The White House and economists have argued that the impact of sanctions takes time, weeks or months to be fully effective, as industries shut down due to a lack of materials or capital or both. But critics of the administration say the recovery of the ruble shows the White House needs to do more.

“The ruble’s rebound would seem to indicate that US sanctions have not effectively crippled the Russian economy, which is the price Putin should have to pay for his war,” said Sen. Pat Toomey, R-Pa.

“To give Ukraine a fighting chance, the United States must cut off Putin’s revenue stream by cutting off Russian oil and gas sales to the world,” Toomey said in an email. ‘Associated Press.

Sen. Sherrod Brown, chairman of the Senate Banking, Housing and Urban Affairs Committee, said Wednesday that lawmakers are considering ways to extend sanctions recently imposed by Biden on members of the Russian parliament “and likely extend them to other political actors”. Brown, D-Ohio, said lawmakers are also weighing more sanctions against banks.

Western leaders, encouraged by Biden, have adopted sanctions as their toughest weapon in an attempt to coerce Russia into reversing its invasion of Ukraine, which is not a NATO member and is not protected by the bloc’s mutual defense policy.

Some of the allies now recognize that their governments may need to step up financial sanctions against Russia.

British Prime Minister Boris Johnson said on Wednesday that the major industrial nations of the Group of Seven should “escalate sanctions with a rolling program until every one of (Putin’s) troops is out of Ukraine.”

But it’s a tougher demand for other European countries like Germany, which depend on Russia for vital natural gas and oil.

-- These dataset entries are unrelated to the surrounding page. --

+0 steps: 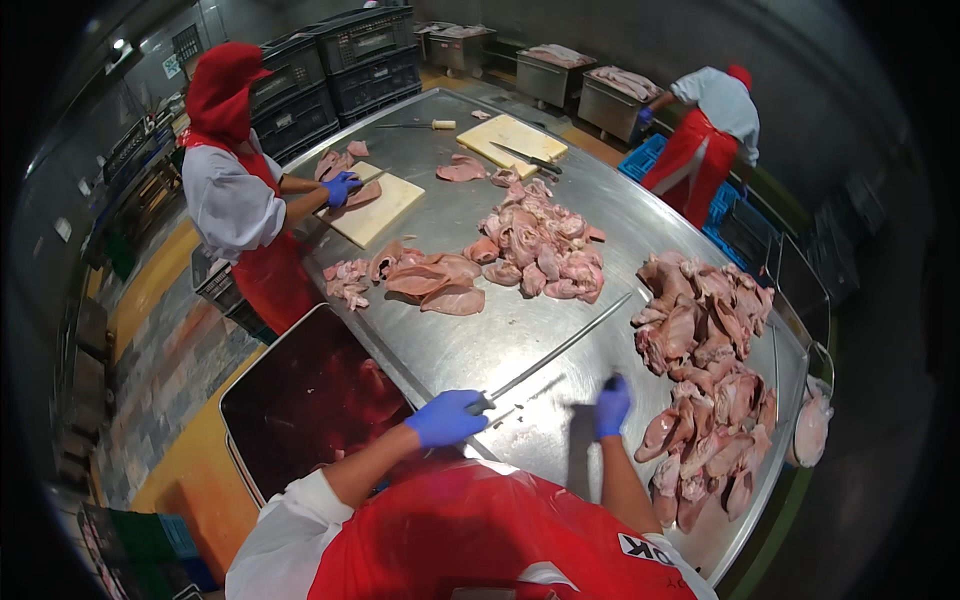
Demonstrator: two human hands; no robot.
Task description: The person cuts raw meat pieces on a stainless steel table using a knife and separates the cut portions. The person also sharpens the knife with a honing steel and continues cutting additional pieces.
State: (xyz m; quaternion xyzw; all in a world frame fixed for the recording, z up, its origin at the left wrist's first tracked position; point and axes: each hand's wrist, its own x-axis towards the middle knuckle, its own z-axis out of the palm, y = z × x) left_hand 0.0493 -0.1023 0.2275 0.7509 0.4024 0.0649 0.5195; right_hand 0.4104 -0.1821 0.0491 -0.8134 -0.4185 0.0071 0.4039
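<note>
Over table (500,335) | long, slim grey rod (557,349) | left hand (446,418) gripping one end | right hand (612,410) clasping dark handle (613,381)

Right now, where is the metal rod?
In the head view, the rod is in the left hand, slanting over the table, its tip near the rightmost meat pile.

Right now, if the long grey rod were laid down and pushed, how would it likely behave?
The long grey rod is probably stiff: it runs straight out from the left hand, gripped at one end. Being slim, it might roll, and could slide on the smooth, shiny table.
</note>
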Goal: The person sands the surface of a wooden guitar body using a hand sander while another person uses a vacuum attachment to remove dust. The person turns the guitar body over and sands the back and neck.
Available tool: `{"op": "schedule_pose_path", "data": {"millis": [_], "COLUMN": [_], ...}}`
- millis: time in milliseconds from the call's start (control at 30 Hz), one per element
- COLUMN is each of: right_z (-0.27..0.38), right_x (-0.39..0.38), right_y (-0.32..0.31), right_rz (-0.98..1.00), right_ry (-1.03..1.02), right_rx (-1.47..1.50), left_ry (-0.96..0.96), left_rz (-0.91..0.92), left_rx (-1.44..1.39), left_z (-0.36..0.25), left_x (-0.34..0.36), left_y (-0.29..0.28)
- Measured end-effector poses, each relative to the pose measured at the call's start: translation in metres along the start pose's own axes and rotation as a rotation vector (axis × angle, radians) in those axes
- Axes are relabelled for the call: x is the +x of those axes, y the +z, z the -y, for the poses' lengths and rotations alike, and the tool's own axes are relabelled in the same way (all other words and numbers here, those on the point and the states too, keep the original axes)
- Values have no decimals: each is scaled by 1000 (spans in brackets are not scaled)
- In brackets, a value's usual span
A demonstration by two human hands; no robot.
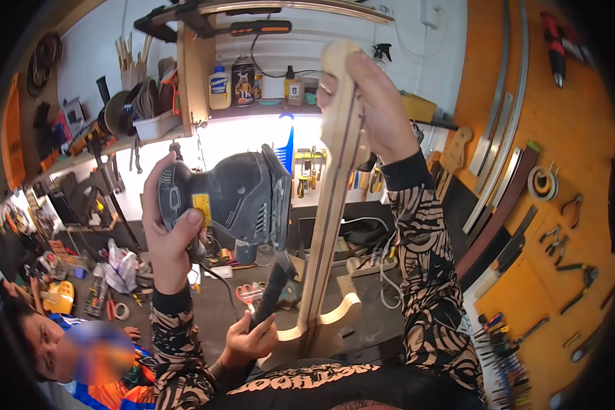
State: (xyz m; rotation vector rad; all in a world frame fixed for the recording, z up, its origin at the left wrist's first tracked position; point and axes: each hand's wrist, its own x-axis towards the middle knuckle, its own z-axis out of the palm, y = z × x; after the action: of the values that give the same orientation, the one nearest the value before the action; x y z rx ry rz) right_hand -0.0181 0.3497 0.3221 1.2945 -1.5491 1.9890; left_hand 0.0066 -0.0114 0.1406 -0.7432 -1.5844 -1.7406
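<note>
My left hand (174, 232) is wrapped round a dark grey electric sander (229, 195), turned on its side so the flat pad faces right. A gap shows between that pad and a pale wooden guitar neck (333, 205) with dark lengthwise stripes. My right hand (383, 106) grips the neck by its headstock end at the top, holding it nearly upright. Its lower end widens into curved wooden body parts (342, 311) close to my chest. Below the sander, another person's hand (253, 338) holds a black vacuum nozzle (277, 283) angled up toward the pad.
A co-worker in a blue and orange shirt (113, 369) is at the lower left. Behind lies a cluttered dark workbench (239, 294) with red-handled scissors (249, 294). Bottles (220, 87) stand on a shelf above it. Pliers and other tools hang on an orange board (526, 273) at right.
</note>
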Motion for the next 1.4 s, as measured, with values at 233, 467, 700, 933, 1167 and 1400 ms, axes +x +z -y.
{"op": "schedule_pose_path", "data": {"millis": [233,467,700,933,1167,1400], "right_z": [16,7,-3,1,-13,-13], "right_x": [-12,-6,-2,6,13,13], "right_y": [-11,-4,18,15,14,15], "right_rz": [-99,-167,-239,-149,-139,-163], "right_ry": [104,22,-208,-193,-270,-277], "right_rx": [-283,-428,-673,-790,-725,-755], "left_ry": [-19,25,22,22,40,32], "left_rz": [231,139,274,287,241,190], "left_rx": [-390,-371,-386,-348,-323,-303], "left_z": [-46,-41,-38,-40,-39,-44], "left_x": [14,10,13,9,8,10], "left_y": [24,40,60,68,71,74]}}
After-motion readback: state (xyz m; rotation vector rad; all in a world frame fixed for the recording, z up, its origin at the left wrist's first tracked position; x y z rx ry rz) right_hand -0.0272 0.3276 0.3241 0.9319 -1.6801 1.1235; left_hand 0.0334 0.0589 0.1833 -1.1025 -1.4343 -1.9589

Overall, the EU gets 10% of its oil from Russia and more than a third of its natural gas.

Many of these countries have committed to weaning themselves off this addiction, but not immediately.

If European nations were to move away from Russian oil more quickly, wrote Atlantic Council analyst Charles Lichfield, “a more comprehensive embargo from Europe would threaten Russia’s current account surplus – suddenly making more difficult the payment of public sector wages and the war”.

He noted that “such an outcome might be beyond the reach of the Western consensus.”


Sweet brought back from New York. PA Congressional Correspondent Lisa Mascaro contributed to this report.